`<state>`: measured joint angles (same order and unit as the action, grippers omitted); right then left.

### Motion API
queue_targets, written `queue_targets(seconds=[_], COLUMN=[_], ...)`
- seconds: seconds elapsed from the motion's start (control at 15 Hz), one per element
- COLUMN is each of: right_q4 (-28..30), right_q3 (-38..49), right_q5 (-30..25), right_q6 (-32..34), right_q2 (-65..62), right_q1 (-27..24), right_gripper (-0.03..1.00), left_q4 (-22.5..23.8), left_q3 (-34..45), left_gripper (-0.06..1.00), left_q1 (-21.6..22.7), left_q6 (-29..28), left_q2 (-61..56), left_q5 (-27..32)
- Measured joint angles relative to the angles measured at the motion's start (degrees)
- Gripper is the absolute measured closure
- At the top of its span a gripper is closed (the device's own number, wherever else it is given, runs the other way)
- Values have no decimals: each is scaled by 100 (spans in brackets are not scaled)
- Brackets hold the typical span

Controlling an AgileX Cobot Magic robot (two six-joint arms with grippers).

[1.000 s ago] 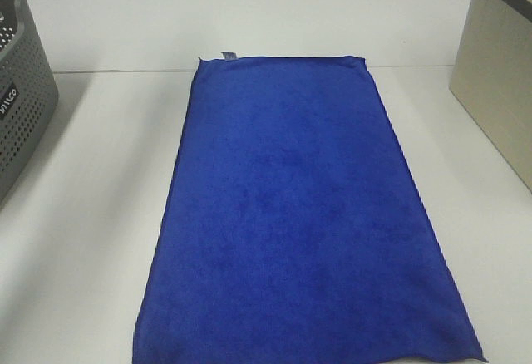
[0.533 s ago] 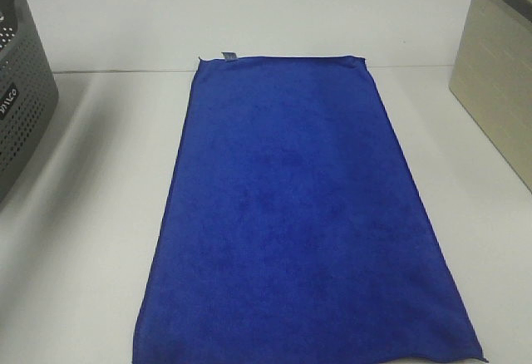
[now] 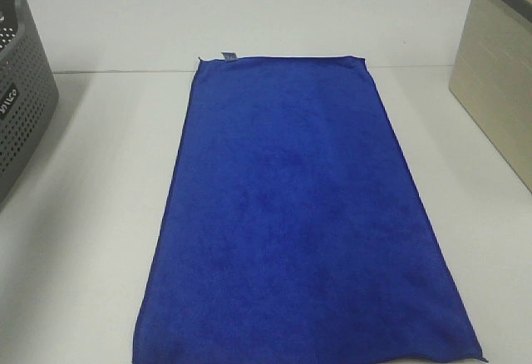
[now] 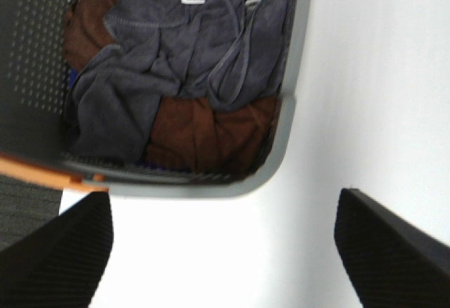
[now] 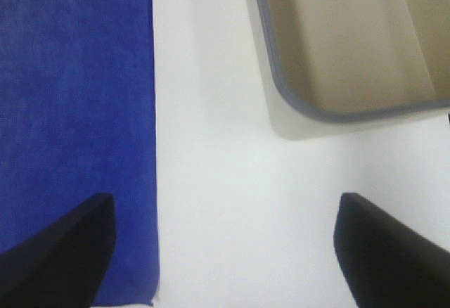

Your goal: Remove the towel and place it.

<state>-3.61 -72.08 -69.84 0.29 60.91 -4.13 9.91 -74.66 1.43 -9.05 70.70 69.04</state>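
Lying flat and spread out down the centre of the exterior high frame, the towel (image 3: 303, 223), on the white worktop (image 3: 83, 239), its small tag (image 3: 228, 56) at the upper left corner and its near edge running off the bottom of the frame. Showing neither arm in that view.

Hovering above the worktop, the left gripper (image 4: 223, 252), pointing downward, fingers (image 4: 60, 259) set wide apart at the lower corners of the left wrist frame and clamping nothing. Sitting in the upper part of that frame, a grey perforated basket (image 4: 281, 146) holding crumpled grey cloth (image 4: 176, 55) and brown cloth (image 4: 204, 132); same basket (image 3: 21, 98) standing at the left edge of the exterior high frame, well apart from the towel.

Hanging over bare worktop, the right gripper (image 5: 223, 252), likewise facing down, fingers (image 5: 63, 259) spread wide and holding nothing. Filling the left side of the right wrist frame, the towel's long edge (image 5: 77, 111), one finger overlapping it in the picture. Occupying the upper right, a beige bin (image 5: 281, 122), also seen at the right edge of the exterior high frame (image 3: 499, 90).
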Motion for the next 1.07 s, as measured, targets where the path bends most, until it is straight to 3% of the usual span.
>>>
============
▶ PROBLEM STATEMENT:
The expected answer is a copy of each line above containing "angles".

▶ WRITTEN SOLUTION:
`<state>`: measured joint angles (same order and unit as the action, grippers omitted); right then left.
- Measured joint angles relative to the angles measured at the motion's start (degrees)

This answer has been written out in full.